Aim of the exercise — Transcribe the entries below exactly from their first line through the line containing "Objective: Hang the", and let no picture into the copy.

Excerpted data below:

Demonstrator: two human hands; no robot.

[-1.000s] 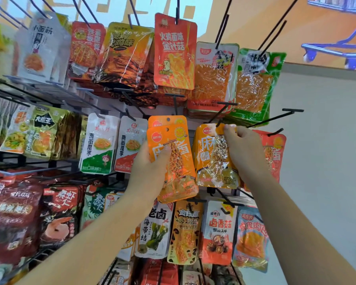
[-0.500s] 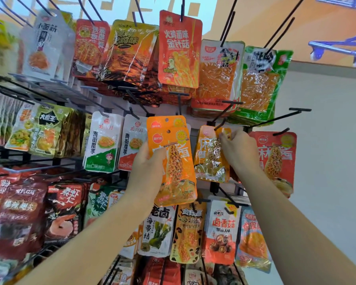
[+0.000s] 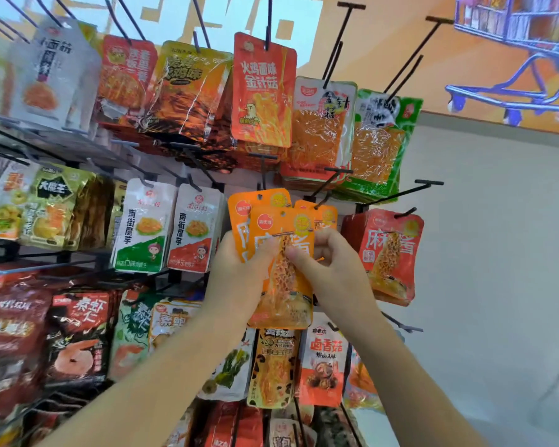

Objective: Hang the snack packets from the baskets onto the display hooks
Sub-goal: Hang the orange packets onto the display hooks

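Left hand point(image 3: 239, 272) grips the orange packet stack point(image 3: 239, 217). Right hand point(image 3: 333, 272) pinches the front packet point(image 3: 288, 304): upright, long axis vertical, hang hole on top. The likely target hook point(image 3: 323, 200) is just up-right, nearer the right hand.

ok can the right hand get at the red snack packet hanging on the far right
Probably yes: the red snack packet hangs just beside the right hand with nothing between them, though that hand is busy pinching the front orange packet.
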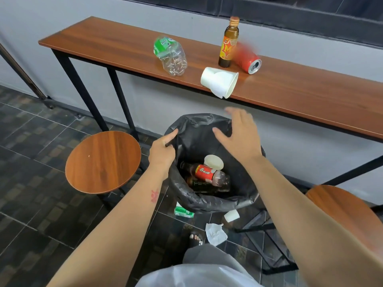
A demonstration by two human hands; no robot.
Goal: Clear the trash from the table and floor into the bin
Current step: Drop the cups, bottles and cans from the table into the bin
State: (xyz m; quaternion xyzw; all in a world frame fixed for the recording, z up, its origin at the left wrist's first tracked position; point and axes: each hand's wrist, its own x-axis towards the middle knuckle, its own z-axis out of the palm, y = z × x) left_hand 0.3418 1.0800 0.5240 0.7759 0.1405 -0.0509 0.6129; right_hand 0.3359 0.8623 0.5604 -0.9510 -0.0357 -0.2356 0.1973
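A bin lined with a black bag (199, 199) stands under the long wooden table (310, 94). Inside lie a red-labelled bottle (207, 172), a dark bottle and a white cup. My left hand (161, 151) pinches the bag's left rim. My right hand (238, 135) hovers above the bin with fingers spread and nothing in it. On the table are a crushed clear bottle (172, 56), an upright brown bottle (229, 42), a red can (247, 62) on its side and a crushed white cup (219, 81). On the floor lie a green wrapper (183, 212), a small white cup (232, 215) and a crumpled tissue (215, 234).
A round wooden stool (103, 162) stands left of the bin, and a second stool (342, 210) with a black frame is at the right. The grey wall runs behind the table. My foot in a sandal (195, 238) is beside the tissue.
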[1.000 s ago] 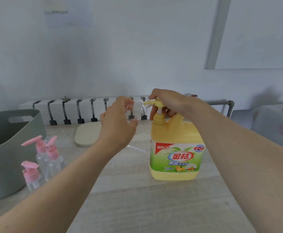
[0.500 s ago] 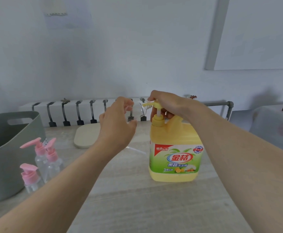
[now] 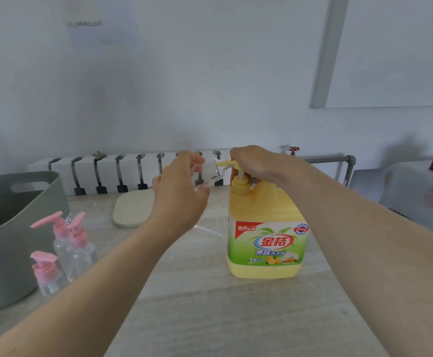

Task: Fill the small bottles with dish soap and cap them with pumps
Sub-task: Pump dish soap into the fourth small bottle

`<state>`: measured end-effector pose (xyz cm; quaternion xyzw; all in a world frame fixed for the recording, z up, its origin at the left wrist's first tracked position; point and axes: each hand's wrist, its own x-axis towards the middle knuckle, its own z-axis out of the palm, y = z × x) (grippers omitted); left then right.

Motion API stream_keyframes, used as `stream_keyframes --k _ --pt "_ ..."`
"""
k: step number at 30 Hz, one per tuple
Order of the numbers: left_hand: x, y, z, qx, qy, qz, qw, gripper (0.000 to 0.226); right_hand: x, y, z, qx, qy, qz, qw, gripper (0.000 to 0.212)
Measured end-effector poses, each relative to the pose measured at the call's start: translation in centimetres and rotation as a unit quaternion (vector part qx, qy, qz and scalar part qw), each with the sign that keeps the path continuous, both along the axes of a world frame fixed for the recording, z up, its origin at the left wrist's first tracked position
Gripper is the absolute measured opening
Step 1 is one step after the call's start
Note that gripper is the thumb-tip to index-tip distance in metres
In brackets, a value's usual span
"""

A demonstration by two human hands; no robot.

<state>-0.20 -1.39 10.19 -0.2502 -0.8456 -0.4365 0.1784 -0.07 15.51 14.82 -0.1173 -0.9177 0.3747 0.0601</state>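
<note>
- Head view: your left hand is curled around a small clear bottle, tipped so its mouth meets the yellow spout of the pump.
- Your right hand is closed over the pump head of the yellow dish soap jug, which stands upright on the counter.
- Three small bottles with pink pumps stand at the left — just beside a grey tub.
- A pale pad lies behind your left hand.

Small bottle half hidden behind left hand
</note>
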Motion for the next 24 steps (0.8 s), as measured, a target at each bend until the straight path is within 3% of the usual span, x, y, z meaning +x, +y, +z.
stream_keyframes --k 7,13,24 --pt "0.2 -0.2 0.2 -0.001 0.001 0.001 1.0 0.042 0.9 0.3 0.6 0.071 -0.032 0.003 0.997 0.046" --pt "0.1 -0.2 0.3 0.006 -0.003 0.002 1.0 0.042 1.4 0.9 0.8 -0.017 -0.017 0.026 0.999 0.046" --pt "0.3 -0.7 0.2 0.003 0.0 0.007 1.0 0.042 1.0 0.5 0.6 0.001 -0.024 0.021 1.0 0.047"
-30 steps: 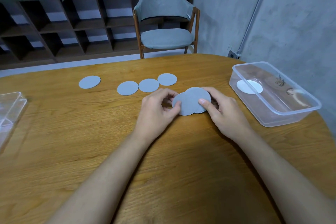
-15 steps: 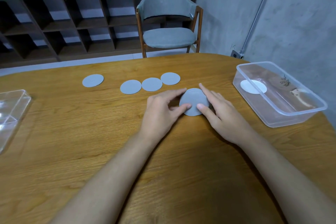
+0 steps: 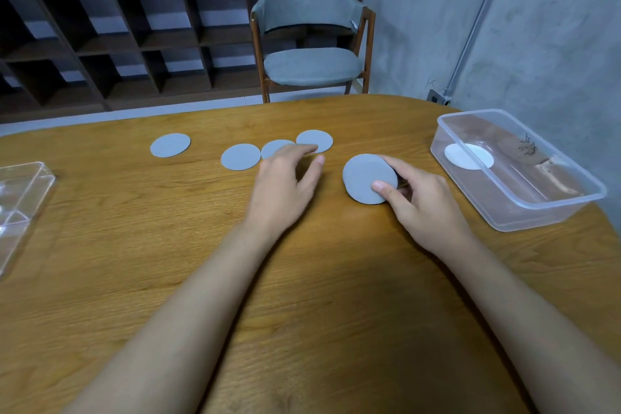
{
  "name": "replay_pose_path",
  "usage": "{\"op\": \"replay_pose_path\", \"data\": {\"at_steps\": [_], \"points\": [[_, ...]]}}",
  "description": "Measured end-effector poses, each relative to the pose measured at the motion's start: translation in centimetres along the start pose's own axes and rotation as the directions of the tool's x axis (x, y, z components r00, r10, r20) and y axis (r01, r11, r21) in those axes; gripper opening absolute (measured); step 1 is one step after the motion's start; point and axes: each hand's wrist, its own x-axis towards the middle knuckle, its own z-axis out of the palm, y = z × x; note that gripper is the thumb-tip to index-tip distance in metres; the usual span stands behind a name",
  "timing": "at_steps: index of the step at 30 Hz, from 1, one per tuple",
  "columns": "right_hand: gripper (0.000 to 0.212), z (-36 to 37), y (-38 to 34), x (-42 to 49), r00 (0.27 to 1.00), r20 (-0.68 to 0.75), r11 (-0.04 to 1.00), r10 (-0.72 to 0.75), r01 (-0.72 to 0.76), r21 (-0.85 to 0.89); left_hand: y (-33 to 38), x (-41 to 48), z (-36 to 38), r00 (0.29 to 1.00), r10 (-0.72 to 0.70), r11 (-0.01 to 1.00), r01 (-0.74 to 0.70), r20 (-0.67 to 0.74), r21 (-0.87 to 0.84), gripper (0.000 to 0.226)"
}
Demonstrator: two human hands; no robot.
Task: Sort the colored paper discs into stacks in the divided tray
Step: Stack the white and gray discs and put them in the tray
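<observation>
Right hand pinches the grey disc stack, tilted up off the table near the clear tub, likely to keep edges squared, while left hand, empty and loosely spread, reaches toward loose discs for the next one.

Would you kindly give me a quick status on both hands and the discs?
Right hand gripping grey disc stack, tilted off table. Left hand open, over loose discs. Clear tub right, one white disc inside. Nothing blocking.
</observation>
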Motion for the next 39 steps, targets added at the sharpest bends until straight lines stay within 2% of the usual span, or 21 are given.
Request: {"op": "replay_pose_path", "data": {"at_steps": [2,8,10,12,15,17,21,22,24,26,27,29,30,32,33,36,39], "points": [[0.041,0.0,0.2,0.0,1.000,-0.016,1.000,0.018,-0.019,-0.024,-1.1,1.2,0.2,0.996,-0.007,0.991,-0.005,0.084,0.136,0.041],[0.042,0.2,0.5,0.1,0.998,-0.035,0.999,0.045,-0.046,-0.027,-1.9,5.5,0.5,0.953,-0.076,0.947,-0.024,0.295,0.321,0.067],[0.041,0.2,0.5,0.1,0.998,-0.034,0.999,0.046,-0.047,-0.025,-2.0,6.4,0.9,0.935,-0.097,0.925,-0.041,0.341,0.377,0.068],[0.041,0.2,0.5,0.1,0.999,-0.034,0.999,0.041,-0.042,-0.019,-2.2,6.8,1.1,0.928,-0.092,0.911,-0.068,0.361,0.408,0.059],[0.041,0.2,0.5,0.1,0.999,-0.031,0.999,0.035,-0.035,-0.003,-2.5,6.4,1.2,0.948,-0.002,0.883,-0.148,0.319,0.445,0.042],[0.041,0.1,0.5,0.1,0.999,-0.027,0.999,0.040,-0.040,0.002,-2.3,5.7,1.0,0.947,0.060,0.865,-0.206,0.314,0.457,0.038],[0.041,0.1,0.3,0.0,0.999,-0.023,0.999,0.047,-0.047,0.000,-1.6,3.6,0.0,0.928,0.279,0.805,-0.367,0.248,0.466,0.033],[0.040,0.1,0.3,0.0,0.999,-0.022,0.999,0.048,-0.048,0.005,-1.5,3.0,-0.4,0.931,0.303,0.814,-0.365,0.206,0.453,0.028],[0.040,0.0,0.2,0.0,0.998,-0.019,0.998,0.058,-0.058,0.005,-1.0,1.6,-1.3,0.966,0.247,0.896,-0.255,0.071,0.362,0.015],[0.040,-0.1,-0.1,0.0,0.998,-0.015,0.998,0.062,-0.062,-0.005,0.0,0.2,-2.1,0.994,0.094,0.985,-0.084,-0.059,0.154,0.008],[0.040,-0.1,-0.3,-0.1,0.998,-0.013,0.998,0.058,-0.058,-0.008,0.6,-0.4,-2.3,0.997,-0.012,1.000,0.013,-0.076,0.014,0.006],[0.040,-0.1,-0.4,-0.2,0.999,-0.002,0.999,0.043,-0.043,-0.006,1.5,-1.5,-2.5,0.982,-0.188,0.949,0.189,0.027,-0.252,0.009],[0.041,-0.2,-0.5,-0.2,0.999,0.007,0.999,0.034,-0.034,-0.001,1.7,-2.0,-2.4,0.969,-0.222,0.910,0.245,0.106,-0.335,0.011],[0.042,-0.1,-0.5,-0.2,0.999,0.032,1.000,0.017,-0.017,0.002,2.0,-2.8,-2.0,0.949,-0.238,0.878,0.302,0.207,-0.372,0.007],[0.044,-0.1,-0.6,-0.2,0.999,0.044,1.000,0.011,-0.011,-0.002,2.1,-3.0,-1.7,0.946,-0.246,0.876,0.311,0.211,-0.370,0.006],[0.048,0.2,-0.8,-0.3,0.997,0.079,1.000,0.011,-0.011,-0.005,2.6,-3.4,-1.1,0.960,-0.256,0.905,0.279,0.112,-0.321,0.008],[0.049,0.4,-0.9,-0.3,0.993,0.118,1.000,0.018,-0.019,0.014,2.8,-3.6,-0.9,0.963,-0.257,0.902,0.269,0.079,-0.338,0.014]]}}
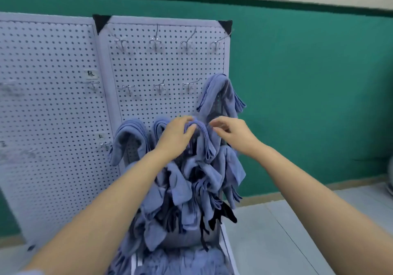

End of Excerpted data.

Output below —
Demonstrator: two human hands; no robot.

[-1.000s] 
[-0.500s] 
[+0.000s] 

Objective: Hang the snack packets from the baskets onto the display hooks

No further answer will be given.